What you are asked to do> Quote exactly the lines from the start of the entries to the one with "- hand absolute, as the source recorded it", both ends included.

++++++++

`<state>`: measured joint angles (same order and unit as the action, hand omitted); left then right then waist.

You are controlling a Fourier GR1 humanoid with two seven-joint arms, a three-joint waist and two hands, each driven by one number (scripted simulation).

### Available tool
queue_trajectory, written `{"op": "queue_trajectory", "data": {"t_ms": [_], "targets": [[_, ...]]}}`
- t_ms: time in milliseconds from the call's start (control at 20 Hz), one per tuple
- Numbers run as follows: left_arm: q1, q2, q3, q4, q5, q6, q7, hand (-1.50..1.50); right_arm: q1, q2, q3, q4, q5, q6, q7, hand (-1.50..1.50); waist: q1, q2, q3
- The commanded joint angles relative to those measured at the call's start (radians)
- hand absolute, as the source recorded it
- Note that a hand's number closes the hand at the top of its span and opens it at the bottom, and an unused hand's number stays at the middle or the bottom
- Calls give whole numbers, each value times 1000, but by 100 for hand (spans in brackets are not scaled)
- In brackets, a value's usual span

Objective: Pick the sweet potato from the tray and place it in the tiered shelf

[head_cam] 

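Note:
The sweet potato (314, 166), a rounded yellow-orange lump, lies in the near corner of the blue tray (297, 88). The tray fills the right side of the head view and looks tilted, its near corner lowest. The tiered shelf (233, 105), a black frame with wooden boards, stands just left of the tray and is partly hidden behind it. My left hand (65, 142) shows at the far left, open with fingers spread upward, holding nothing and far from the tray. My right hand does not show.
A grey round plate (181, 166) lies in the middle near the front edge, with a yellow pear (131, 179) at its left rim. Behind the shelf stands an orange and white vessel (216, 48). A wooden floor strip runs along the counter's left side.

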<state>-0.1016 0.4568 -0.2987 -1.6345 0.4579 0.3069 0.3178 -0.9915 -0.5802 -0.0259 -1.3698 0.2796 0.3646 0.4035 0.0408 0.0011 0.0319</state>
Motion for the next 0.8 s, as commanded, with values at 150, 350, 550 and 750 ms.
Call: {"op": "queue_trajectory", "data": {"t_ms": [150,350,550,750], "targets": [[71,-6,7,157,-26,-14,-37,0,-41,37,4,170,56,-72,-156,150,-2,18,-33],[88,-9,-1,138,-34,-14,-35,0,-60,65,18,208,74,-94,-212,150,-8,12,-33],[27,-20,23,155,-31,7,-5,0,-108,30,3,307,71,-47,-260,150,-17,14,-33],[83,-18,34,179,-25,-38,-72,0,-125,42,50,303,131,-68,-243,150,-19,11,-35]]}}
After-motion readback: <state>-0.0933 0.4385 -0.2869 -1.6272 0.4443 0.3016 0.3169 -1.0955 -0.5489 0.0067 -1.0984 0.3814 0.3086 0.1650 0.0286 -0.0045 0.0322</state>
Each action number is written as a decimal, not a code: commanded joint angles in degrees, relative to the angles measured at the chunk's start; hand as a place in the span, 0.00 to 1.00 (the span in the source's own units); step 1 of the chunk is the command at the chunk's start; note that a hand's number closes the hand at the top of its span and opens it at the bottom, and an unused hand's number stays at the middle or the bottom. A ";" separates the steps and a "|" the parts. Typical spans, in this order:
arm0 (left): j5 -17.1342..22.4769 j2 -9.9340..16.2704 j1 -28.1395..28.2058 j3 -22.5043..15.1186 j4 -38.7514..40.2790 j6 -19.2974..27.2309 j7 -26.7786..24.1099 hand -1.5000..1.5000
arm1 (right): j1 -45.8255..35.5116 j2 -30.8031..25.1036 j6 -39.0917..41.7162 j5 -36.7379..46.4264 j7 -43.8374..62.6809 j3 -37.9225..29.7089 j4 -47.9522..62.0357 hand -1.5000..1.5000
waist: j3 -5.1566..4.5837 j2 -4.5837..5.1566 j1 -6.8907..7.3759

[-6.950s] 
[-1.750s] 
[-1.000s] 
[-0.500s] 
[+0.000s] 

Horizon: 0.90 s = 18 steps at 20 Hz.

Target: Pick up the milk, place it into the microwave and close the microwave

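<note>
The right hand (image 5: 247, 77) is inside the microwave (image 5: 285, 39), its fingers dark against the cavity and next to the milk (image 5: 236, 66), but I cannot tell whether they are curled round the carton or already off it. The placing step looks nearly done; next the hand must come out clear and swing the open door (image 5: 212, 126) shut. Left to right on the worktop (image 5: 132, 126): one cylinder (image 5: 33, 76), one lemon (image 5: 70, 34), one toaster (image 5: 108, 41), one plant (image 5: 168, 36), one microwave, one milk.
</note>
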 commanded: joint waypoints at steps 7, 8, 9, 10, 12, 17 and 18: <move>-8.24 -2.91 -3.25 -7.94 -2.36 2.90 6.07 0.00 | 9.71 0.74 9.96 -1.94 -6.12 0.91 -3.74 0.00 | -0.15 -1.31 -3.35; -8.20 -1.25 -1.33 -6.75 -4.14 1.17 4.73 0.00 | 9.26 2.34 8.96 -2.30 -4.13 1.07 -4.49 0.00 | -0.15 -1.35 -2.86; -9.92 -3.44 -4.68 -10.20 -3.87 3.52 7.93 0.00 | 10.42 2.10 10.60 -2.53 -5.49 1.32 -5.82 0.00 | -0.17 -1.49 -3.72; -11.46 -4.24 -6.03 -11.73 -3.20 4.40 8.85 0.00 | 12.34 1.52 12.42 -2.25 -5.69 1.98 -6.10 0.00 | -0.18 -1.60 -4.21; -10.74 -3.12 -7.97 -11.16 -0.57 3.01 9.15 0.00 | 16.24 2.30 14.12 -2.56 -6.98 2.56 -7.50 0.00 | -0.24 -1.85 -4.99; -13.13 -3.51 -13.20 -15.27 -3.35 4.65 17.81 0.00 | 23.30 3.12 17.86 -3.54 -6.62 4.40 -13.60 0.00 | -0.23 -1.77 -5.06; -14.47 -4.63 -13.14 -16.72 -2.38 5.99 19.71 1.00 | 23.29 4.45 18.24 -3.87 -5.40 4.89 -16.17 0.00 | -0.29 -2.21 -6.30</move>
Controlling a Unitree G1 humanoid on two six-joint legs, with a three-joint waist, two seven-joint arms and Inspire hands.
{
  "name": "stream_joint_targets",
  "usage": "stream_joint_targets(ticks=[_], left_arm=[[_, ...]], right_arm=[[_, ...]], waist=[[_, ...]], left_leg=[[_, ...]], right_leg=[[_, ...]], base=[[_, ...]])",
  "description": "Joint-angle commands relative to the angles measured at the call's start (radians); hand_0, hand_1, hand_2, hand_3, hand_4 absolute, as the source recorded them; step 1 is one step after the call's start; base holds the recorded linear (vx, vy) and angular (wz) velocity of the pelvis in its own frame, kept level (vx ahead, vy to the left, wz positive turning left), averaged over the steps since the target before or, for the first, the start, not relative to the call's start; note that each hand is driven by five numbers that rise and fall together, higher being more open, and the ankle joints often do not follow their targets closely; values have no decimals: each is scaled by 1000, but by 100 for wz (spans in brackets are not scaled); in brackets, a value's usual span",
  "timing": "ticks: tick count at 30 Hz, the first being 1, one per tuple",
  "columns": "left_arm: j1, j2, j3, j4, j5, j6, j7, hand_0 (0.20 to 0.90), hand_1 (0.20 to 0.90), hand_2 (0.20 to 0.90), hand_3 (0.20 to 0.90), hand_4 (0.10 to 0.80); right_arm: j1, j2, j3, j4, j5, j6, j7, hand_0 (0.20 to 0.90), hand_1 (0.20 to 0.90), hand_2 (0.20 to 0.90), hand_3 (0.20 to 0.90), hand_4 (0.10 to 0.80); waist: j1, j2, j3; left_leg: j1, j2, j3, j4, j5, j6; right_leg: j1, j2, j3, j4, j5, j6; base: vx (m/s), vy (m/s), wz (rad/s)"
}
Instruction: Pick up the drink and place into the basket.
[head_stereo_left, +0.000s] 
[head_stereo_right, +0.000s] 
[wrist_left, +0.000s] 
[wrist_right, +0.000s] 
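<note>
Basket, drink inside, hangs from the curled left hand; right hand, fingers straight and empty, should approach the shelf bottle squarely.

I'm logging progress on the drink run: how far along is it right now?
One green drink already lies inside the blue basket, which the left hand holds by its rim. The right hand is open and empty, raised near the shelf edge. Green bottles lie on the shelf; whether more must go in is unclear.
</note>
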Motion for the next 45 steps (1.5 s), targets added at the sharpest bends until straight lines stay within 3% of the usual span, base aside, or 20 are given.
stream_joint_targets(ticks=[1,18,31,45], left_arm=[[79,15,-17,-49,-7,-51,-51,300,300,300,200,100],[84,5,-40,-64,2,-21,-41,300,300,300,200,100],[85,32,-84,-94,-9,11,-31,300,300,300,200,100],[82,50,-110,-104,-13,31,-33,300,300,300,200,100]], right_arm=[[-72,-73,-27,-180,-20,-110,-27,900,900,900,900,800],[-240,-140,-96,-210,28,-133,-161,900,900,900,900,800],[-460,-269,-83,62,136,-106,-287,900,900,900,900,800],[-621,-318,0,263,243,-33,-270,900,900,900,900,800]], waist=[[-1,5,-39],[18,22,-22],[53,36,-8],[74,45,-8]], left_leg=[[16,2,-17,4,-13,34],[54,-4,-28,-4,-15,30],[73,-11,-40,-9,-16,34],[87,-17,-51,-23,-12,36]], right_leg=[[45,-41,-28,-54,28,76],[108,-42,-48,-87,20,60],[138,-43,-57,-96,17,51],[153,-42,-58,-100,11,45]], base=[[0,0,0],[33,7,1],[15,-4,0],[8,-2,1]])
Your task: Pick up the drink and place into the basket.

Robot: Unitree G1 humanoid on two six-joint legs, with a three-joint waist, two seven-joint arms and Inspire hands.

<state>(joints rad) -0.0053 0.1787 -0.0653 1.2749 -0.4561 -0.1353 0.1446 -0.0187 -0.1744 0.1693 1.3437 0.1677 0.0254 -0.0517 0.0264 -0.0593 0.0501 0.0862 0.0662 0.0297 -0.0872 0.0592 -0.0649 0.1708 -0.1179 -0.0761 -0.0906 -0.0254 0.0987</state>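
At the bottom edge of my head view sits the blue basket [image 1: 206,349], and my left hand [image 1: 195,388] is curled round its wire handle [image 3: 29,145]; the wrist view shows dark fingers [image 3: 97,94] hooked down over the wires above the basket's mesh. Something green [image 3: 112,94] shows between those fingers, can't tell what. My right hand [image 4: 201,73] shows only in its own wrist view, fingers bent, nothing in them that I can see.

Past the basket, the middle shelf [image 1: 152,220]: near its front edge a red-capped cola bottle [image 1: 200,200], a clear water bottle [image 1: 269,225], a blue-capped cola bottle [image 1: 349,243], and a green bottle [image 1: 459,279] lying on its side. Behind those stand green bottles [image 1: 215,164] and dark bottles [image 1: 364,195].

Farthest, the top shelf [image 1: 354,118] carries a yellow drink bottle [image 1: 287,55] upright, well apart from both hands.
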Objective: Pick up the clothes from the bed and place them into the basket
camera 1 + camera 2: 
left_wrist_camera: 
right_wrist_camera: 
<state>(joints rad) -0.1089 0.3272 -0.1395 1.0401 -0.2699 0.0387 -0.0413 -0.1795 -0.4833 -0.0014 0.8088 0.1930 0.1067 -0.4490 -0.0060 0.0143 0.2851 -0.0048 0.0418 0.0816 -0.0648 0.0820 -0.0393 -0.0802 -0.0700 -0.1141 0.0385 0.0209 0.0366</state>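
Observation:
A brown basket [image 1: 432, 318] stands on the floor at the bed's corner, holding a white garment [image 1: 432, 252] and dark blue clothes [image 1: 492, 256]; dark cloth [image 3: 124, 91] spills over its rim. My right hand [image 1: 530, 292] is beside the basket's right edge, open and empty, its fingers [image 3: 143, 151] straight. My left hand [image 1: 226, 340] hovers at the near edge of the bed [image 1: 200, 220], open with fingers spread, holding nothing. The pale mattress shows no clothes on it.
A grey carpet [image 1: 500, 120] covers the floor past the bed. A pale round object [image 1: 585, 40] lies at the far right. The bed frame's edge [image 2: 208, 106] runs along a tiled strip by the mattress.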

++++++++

Result for this task>
`<state>`: measured joint angles (same order and unit as the action, hand omitted); left then right then waist.

You are controlling a Fourier GR1 humanoid with two seven-joint arms, a three-joint waist and two hands, each driven by one number (scripted simulation).

### Available tool
queue_trajectory, written `{"op": "queue_trajectory", "data": {"t_ms": [_], "targets": [[_, ...]]}}`
- t_ms: time in milliseconds from the call's start (control at 20 Hz), one per tuple
- Numbers run as follows: left_arm: q1, q2, q3, q4, q5, q6, q7, hand (-1.50..1.50); right_arm: q1, q2, q3, q4, q5, q6, q7, hand (-1.50..1.50); waist: q1, q2, q3
- The commanded joint angles relative to those measured at the call's start (radians)
- hand absolute, as the source recorded it

This finishes the answer to the exercise.